On each iteration, the column value from the current row will be extracted and given as the parameter value for the account_name function parameter.

If the function query parameter type is a list type - i.e. it expects a list of values, the parameter value will be sent as a list created from all of the values in that DataFrame column. Similarly, if you have multiple list parameters sourced from different columns of your input DataFrame, a list will be created for column and assigned to the query parameter. In cases where you have only a single list parameter or all parameters are lists, only a single query is executed.

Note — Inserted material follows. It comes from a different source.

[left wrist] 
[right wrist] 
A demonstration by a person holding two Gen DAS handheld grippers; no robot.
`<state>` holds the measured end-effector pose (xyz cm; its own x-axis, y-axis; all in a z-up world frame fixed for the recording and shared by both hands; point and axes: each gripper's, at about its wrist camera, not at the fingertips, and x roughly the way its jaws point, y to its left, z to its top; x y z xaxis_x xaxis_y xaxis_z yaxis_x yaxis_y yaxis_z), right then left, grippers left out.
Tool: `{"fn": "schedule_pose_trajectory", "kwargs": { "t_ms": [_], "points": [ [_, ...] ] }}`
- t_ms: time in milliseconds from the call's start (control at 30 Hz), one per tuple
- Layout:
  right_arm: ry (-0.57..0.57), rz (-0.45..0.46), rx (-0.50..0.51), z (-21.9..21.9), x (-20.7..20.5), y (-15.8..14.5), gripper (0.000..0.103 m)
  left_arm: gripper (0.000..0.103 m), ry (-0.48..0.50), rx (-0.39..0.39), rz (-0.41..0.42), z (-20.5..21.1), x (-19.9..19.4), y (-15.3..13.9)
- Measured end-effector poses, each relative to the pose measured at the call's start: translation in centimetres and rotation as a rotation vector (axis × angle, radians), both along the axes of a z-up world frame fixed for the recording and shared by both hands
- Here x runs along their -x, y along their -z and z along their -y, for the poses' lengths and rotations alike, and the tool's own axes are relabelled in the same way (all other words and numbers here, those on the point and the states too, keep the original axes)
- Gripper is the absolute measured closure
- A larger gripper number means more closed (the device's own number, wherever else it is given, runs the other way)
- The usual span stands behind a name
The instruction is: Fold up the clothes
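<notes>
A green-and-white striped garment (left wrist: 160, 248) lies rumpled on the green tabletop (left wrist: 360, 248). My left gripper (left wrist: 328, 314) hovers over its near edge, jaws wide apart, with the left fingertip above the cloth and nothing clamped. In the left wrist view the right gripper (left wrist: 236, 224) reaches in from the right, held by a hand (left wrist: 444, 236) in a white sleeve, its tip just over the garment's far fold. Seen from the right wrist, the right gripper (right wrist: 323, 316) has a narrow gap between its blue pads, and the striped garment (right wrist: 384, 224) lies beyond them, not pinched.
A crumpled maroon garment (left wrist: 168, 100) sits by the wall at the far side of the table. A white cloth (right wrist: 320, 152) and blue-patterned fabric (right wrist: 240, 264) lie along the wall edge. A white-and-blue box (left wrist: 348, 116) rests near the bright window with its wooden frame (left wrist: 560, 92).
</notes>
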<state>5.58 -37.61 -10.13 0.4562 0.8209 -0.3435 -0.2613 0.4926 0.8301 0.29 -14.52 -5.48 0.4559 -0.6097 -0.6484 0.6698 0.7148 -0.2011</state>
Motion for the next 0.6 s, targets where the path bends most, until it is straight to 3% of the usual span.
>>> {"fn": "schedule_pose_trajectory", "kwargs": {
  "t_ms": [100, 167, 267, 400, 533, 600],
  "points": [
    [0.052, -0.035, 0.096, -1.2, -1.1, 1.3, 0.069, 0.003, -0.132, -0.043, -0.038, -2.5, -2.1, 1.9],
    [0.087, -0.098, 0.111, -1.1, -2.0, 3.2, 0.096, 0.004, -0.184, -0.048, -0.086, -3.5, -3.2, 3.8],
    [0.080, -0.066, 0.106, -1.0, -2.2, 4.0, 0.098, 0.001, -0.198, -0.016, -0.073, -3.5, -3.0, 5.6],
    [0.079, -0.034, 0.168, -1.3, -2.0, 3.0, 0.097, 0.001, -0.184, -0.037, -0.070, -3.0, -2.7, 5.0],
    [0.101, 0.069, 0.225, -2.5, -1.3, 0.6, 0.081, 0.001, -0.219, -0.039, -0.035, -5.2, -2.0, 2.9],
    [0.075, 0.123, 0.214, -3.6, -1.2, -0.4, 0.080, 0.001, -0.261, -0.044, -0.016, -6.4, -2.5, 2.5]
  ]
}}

However, if you have multiple parameters of mixed types (i.e. some lists and some string parameters), the query will be broken into separate queries for each row of the input DataFrame. Each sub-query will get its parameter values from a single row of the input DataFrame.

You should not need to worry about these details but if a query operation is taking longer than expected, it might be useful to know what is happening under the covers.

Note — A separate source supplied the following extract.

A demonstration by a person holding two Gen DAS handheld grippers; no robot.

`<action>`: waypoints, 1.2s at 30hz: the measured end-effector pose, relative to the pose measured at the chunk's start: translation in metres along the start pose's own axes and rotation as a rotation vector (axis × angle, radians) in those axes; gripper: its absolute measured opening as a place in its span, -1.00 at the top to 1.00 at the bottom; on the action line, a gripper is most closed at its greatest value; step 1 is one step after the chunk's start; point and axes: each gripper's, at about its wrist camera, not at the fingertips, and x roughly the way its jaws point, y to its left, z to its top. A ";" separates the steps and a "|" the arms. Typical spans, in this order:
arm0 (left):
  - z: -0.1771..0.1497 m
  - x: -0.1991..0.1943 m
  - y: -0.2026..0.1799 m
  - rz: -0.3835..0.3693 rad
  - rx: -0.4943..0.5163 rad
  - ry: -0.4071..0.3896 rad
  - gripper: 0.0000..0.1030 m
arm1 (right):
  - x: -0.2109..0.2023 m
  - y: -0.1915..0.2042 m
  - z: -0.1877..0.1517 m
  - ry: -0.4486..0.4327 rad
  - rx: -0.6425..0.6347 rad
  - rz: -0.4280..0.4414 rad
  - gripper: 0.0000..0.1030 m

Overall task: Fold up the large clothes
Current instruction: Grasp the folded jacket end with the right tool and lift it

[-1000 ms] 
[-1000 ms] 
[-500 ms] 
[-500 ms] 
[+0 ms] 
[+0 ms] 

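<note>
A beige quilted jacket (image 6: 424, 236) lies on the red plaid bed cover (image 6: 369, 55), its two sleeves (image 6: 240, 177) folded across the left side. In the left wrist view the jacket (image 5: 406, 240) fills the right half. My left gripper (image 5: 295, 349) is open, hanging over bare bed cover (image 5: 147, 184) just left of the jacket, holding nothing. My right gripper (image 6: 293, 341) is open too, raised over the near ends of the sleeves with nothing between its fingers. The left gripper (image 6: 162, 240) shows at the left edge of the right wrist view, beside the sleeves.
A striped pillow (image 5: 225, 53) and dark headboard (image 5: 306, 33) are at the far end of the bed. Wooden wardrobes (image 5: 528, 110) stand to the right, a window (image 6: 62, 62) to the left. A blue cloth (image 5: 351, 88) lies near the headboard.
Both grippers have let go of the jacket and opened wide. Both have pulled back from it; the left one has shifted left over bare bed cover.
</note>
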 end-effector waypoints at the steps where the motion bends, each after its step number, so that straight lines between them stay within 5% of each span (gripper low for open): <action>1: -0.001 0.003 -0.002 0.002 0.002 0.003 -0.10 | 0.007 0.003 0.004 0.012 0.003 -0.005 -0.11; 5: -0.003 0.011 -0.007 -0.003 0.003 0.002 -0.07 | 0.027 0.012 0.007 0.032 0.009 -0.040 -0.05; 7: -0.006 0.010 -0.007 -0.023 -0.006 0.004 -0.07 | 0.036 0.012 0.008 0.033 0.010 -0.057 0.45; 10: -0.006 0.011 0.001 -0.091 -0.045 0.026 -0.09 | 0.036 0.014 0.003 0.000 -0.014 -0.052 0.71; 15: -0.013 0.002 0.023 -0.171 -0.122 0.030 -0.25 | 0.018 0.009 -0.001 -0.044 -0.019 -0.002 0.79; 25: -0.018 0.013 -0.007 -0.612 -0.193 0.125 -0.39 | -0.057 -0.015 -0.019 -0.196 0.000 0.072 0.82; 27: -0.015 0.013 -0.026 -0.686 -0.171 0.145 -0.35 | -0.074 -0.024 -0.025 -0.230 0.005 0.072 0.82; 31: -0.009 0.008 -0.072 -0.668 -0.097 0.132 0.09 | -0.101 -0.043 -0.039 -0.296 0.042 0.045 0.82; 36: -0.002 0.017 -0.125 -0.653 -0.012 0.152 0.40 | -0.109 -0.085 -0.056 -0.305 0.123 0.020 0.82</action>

Joining query output to input

If the input to your data query pivot function is a DataFrame you can also join it to the output. By default, it uses the index of the input rows to join to the output. This usually works well unless the input index has duplicate values.

Index joining may not work if the query parameter are “list” types (e.g. some queries accept parameters that are a sequence of values). In these cases, you can override the default joining behavior by specifying left_on and right_on column names. The left_on column name must be a column in the input DataFrame and right_on must be a column in the output DataFrame (the query results).

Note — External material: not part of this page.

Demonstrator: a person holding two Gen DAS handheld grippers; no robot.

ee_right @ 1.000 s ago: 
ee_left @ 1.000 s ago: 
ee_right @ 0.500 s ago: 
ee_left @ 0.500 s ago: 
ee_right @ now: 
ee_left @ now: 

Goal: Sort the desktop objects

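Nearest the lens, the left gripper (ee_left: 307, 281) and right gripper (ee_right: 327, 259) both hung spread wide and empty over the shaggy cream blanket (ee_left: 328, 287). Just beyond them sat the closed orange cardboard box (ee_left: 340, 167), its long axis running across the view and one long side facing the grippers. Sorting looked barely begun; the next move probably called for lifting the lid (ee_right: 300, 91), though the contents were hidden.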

The join operation also supports a join_ignore_case parameter. This lets you join text columns ignoring case differences. This can be helpful with data like hash strings and domain names, which are case insensitive and can be represented differently.

Warning

using join_ignore_case does add a performance overhead since normalized case columns need to be created from the data before the join takes place. This might be noticable on larger data sets.

Threat Intelligence lookups

These work in the same way as the functions described earlier. However, there are a few peculiarities of the Threat Intel functions:

Controlling which providers are used

In the earlier version of pivot functions, there were individual functions for each provider, for example: lookup_ip_vt, lookup_ip_otx. These have been removed to simplify things. By default, the single TI lookup function for the entity will query all loaded providers that support that observable type. If you want to specify which providers to query you can use the providers parameter to specify a list of provider names.

IPv4 and IPv6

Some TI providers treat these interchangeably and use the same endpoint for both. Other providers do not support IPV6, others (notably OTX) use different endpoints for IPv4 and IPv6.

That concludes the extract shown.